Could you filter the material and copy every line where the word "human" occurs?
[Supplied information]
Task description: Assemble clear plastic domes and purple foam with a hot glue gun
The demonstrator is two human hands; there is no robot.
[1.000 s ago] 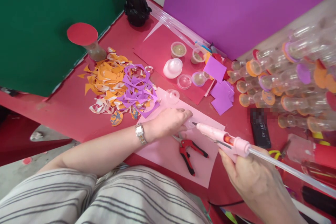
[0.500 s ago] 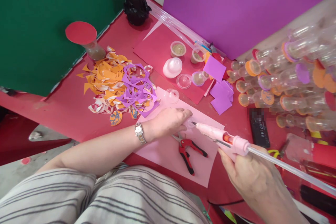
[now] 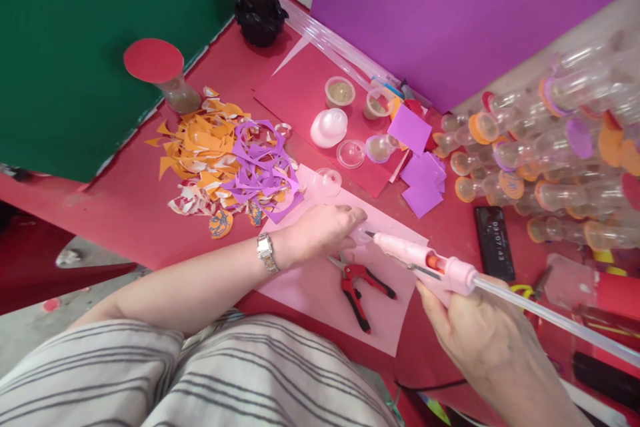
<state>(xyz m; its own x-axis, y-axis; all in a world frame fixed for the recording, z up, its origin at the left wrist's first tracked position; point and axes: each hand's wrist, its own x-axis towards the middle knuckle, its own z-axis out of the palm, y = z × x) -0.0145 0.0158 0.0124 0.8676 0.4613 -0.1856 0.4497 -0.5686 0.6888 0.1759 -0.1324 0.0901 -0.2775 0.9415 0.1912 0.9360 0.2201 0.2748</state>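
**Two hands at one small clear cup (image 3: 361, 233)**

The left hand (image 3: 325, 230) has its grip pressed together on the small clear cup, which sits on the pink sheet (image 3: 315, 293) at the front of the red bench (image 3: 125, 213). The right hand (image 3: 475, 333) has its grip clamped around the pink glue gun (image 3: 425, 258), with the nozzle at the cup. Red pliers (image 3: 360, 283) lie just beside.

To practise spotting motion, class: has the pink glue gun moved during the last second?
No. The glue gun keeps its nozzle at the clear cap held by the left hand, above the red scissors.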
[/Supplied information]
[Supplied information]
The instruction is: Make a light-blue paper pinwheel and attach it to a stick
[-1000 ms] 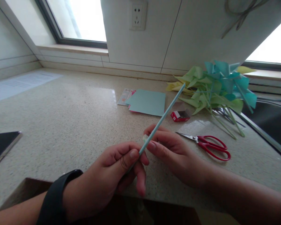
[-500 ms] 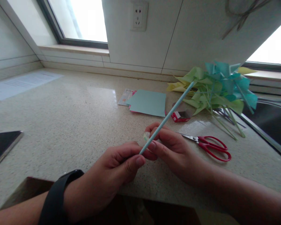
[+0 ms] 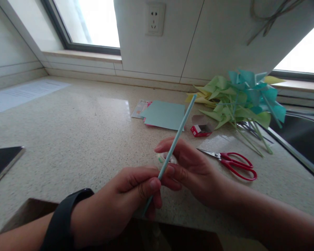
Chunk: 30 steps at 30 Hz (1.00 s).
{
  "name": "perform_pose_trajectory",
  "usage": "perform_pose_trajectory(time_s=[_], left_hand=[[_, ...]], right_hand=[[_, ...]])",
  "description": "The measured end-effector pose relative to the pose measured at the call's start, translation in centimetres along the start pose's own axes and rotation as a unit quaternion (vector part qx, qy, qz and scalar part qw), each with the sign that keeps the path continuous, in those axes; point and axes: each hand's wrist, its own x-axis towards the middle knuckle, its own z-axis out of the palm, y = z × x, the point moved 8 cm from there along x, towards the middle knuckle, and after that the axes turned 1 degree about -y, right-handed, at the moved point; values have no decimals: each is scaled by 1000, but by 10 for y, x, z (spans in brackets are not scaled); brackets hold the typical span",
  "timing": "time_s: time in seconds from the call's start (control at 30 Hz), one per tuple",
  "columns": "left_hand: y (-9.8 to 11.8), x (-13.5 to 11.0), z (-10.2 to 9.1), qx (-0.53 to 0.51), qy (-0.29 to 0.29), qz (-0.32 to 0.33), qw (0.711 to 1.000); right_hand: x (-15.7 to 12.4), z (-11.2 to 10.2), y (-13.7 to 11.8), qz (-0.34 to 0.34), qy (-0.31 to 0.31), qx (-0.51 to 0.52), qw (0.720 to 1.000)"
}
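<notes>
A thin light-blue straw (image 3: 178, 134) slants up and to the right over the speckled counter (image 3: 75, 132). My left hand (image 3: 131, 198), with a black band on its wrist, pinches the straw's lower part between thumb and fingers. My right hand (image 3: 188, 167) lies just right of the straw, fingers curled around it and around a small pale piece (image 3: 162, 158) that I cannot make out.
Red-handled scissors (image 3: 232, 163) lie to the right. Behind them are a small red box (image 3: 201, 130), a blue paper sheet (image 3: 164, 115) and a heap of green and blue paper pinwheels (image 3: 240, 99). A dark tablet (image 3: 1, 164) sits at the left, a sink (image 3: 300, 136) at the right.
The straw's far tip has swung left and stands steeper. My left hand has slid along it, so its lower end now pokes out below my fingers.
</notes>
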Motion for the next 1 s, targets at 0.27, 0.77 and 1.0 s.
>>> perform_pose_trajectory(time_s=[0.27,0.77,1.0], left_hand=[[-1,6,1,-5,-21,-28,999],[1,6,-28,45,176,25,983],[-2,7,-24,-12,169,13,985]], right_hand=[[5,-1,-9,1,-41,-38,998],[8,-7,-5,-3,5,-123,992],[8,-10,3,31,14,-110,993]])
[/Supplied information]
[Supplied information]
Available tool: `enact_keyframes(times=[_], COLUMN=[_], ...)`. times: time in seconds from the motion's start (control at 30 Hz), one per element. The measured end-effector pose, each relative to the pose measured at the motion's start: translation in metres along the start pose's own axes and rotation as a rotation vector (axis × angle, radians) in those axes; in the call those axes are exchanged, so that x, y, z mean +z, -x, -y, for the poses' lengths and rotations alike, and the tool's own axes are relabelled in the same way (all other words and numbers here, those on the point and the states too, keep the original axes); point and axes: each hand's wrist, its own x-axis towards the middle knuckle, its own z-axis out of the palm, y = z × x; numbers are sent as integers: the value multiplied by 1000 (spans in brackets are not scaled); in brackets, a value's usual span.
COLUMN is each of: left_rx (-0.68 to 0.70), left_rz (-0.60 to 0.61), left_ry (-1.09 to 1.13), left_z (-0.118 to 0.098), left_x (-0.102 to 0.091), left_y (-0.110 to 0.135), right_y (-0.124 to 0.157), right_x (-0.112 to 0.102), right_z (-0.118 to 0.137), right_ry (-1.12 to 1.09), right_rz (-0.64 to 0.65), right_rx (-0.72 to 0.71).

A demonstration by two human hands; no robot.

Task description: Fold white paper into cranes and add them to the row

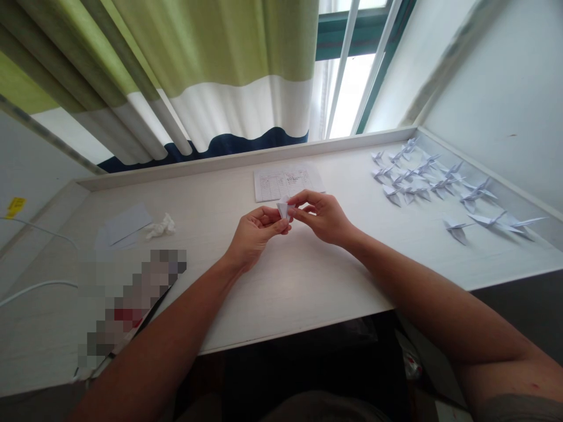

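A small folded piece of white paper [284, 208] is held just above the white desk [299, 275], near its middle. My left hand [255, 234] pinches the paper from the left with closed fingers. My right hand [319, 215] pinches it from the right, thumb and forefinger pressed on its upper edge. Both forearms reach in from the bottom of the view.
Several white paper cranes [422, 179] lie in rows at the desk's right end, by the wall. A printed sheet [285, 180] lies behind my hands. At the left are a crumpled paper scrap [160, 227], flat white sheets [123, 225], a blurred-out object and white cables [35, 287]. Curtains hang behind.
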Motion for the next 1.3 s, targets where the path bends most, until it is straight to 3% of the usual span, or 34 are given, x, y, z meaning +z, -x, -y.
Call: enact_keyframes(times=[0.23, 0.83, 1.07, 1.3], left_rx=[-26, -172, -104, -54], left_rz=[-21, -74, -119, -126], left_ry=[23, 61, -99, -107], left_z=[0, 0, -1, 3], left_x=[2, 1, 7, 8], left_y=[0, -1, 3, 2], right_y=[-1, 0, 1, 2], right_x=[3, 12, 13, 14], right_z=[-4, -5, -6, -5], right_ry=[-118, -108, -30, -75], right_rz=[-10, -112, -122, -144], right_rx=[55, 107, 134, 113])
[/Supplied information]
◆ Result for this exercise:
The demonstrator is two human hands; there is no robot.
A demonstration by two human hands; no robot.

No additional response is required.